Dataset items

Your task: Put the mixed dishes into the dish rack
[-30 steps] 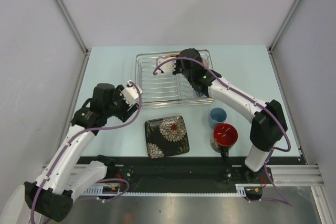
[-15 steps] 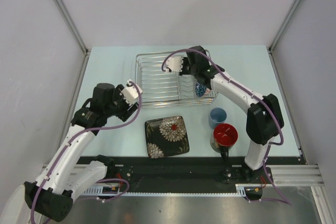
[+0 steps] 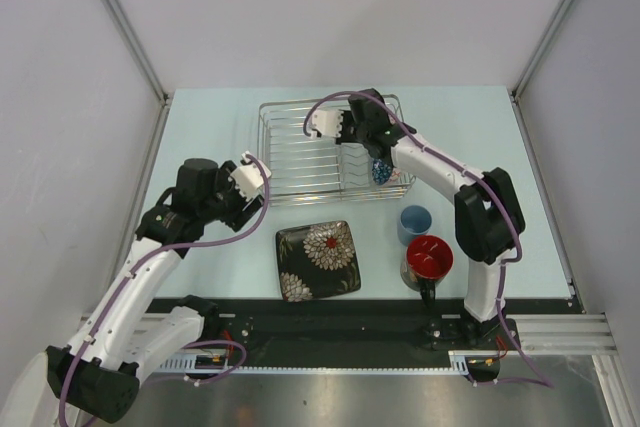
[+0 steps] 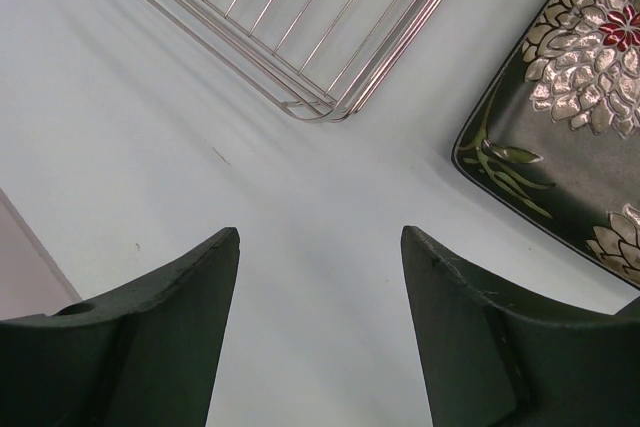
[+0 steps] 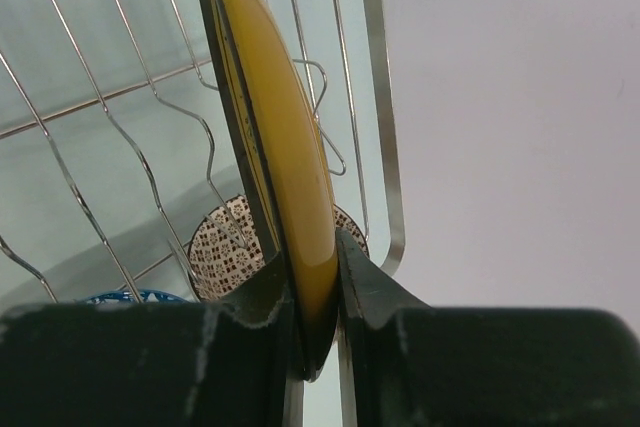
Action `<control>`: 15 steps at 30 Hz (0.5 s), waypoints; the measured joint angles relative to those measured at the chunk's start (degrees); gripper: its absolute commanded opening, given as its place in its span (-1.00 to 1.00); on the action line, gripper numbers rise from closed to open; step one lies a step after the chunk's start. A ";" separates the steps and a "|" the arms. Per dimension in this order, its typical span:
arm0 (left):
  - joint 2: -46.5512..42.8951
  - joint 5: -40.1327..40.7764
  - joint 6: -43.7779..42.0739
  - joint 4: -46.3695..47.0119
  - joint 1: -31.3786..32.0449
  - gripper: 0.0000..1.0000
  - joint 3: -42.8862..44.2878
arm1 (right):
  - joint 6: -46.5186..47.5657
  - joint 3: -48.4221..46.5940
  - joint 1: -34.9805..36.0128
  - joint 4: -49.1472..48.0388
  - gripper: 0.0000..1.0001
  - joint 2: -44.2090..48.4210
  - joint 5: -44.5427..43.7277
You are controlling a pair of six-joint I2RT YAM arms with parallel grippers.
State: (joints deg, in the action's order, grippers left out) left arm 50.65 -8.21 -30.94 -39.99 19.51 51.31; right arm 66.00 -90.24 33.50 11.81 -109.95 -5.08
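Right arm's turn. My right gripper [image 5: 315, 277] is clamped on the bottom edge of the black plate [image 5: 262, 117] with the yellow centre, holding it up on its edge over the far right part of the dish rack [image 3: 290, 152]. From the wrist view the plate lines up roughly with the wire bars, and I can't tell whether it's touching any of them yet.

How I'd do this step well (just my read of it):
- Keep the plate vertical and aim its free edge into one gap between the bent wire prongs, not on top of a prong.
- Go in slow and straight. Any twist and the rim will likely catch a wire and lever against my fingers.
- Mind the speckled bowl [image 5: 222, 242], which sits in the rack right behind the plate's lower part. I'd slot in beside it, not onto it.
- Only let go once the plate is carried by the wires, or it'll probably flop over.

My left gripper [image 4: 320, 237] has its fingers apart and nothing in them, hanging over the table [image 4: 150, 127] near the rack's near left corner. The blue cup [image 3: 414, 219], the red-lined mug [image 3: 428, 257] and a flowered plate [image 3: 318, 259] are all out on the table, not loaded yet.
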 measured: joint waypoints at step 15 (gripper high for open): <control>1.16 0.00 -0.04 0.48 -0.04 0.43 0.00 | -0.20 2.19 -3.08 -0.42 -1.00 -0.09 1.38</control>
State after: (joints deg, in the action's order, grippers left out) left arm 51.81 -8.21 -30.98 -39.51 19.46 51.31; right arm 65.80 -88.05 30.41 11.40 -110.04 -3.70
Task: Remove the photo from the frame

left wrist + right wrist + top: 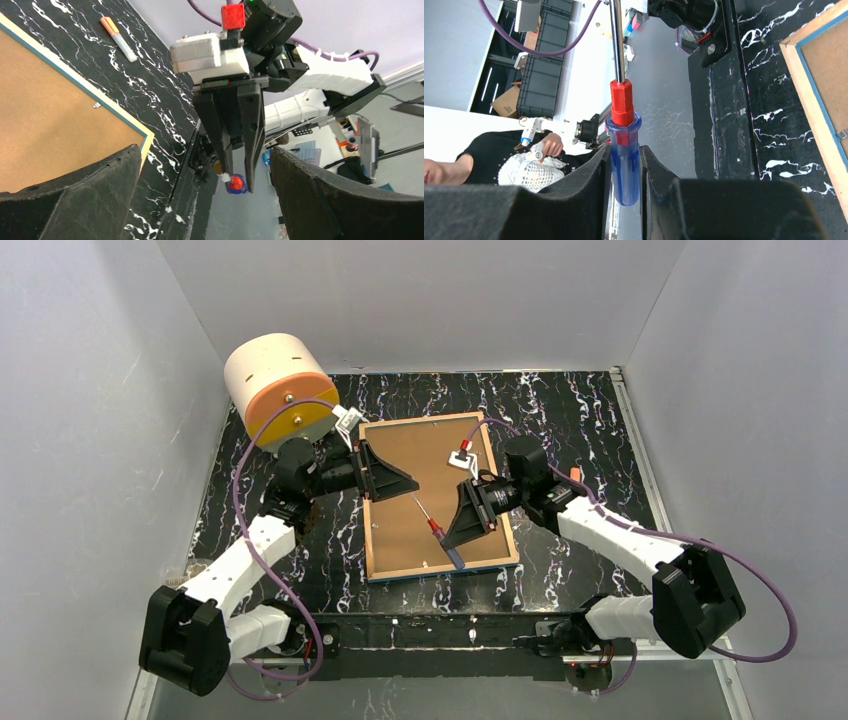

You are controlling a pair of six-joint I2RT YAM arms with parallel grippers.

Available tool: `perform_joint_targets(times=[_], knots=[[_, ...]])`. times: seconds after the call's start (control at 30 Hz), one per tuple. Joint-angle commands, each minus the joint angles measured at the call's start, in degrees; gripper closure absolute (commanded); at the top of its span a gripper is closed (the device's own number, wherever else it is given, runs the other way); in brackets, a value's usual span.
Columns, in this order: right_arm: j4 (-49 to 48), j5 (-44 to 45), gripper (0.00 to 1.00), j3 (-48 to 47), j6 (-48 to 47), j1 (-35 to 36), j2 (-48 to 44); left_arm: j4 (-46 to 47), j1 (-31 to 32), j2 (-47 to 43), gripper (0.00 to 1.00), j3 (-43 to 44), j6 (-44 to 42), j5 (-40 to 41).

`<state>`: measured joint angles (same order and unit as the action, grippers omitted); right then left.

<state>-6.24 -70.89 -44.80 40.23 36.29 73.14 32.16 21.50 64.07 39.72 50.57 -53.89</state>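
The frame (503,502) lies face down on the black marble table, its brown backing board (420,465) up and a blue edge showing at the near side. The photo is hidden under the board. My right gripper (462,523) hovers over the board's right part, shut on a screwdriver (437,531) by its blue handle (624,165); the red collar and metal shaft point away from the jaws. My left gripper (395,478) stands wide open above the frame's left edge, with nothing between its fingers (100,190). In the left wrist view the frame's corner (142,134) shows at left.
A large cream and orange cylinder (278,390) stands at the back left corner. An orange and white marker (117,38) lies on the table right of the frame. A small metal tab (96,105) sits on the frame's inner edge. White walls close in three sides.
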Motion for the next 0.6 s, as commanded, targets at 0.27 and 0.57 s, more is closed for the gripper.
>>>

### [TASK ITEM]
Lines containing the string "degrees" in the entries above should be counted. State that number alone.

### [YOUR RESPONSE]
2